**This package has retired and have been replaced by STKFMM**

PeriodicFMM is a software package that implements the flexibly periodization method for kernel independent FMM described in these two papers:

- Wen Yan, Michael Shelley (2018). Flexibly Imposing Periodicity in Kernel Independent FMM: A Multipole-to-Local Operator Approach. Journal of Computational Physics
- Wen Yan, Michael Shelley (2018). Universal Image Systems for Non-Periodic and Periodic Stokes Flows above a No-Slip Wall. Journal of Computational Physics

The package provides Stokes single layer (Stokelet) kernel FMM for the following cases:

Geometry | Boundary Conditions |
---|---|

3D | Non-, Singly-, Doubly-, and Triply-Periodic |

3D above a no-slip wall | Non-, Singly-, and Doubly-Periodic |

This package is based on the ‘new_BC’ branch of the massively parallel KIFMM package
PVFMM originally developed by
Dr. Dhairya Malhotra.
This package provides native interfaces in C++ with full `OpenMP`

+ `MPI`

support and scales beyond thousands of cores. Kernels are hand-written in `AVX/AVX2`

SIMD instructions to improve speed. Native C++ interfaces are provided, with C/Fortran/Python wrappers. The wrappers are implemented with the help of
Dr. Florencio Balboa Usabiaga.

It computes the classic kernel sum problem: for a given set of single layer sources $s^j$ at points $y_s^j$, double layer sources $d^j$ points $y_d^j$, target points $x_t$, and single layer potential $K_s$, double layer potential $K_d$: $$p(x_t^i)=\sum_j K_s(x_t^i,y_s^j) s^j +\sum_j K_d (x_t^i,y_d^j)d^j $$

**Note** For some problems the kernels $K_s$ and $K_d$ may not be linear operators applied onto $s^j, d^j$.

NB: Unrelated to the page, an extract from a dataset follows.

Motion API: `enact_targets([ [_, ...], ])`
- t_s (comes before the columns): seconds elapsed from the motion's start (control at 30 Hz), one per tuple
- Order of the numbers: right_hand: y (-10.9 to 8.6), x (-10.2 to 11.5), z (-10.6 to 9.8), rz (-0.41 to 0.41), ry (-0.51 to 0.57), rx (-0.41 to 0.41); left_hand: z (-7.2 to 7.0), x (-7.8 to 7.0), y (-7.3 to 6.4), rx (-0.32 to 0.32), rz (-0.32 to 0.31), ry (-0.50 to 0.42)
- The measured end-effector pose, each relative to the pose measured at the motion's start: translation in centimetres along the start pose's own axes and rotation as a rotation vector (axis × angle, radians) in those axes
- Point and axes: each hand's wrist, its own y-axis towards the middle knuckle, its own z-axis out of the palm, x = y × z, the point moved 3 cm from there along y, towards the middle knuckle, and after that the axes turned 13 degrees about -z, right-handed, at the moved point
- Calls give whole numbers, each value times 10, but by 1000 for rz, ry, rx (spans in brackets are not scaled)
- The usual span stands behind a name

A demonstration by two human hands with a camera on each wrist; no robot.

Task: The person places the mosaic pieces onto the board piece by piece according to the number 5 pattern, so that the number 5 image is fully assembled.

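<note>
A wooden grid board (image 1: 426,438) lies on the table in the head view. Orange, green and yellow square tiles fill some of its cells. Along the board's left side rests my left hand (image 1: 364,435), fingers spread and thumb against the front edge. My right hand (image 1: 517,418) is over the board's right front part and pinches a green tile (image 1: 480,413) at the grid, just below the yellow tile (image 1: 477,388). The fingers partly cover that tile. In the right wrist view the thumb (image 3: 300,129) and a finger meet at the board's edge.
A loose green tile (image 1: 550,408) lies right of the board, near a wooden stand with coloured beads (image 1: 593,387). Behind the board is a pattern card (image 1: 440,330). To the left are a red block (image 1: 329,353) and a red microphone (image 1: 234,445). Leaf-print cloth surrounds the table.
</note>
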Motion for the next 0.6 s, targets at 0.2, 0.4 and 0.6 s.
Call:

This package computes Laplace kernel $L=\dfrac{1}{4\pi r}$ and Stokeslet kernel $G_{ij}=\dfrac{1}{8\pi}\left(\dfrac{1}{r}\delta_{ij}+\dfrac{1}{r^3}r_ir_j\right)$ and their derivatives.

Here is a detailed table, in which the summation $\sum$ is dropped for clarity and the subscript indices $i,j,k,l$ denote the tensor indices. Einstein summation and comma notation are used to simplify the expressions, for example, $G_{ij,i}f_j=\nabla\cdot (\mathbf{G}\cdot\mathbf{f})$.

In the table:

**NA**means input ignored- $Q_{ij}$, $D_{ij}$ are 3x3 tensors written as 9-dimension vectors in row-major format
- $\nabla\nabla p$ is symmetric so it is written as $p_{,xx},p_{,xy},p_{,xz},p_{,yy},p_{,yz},p_{,zz}$.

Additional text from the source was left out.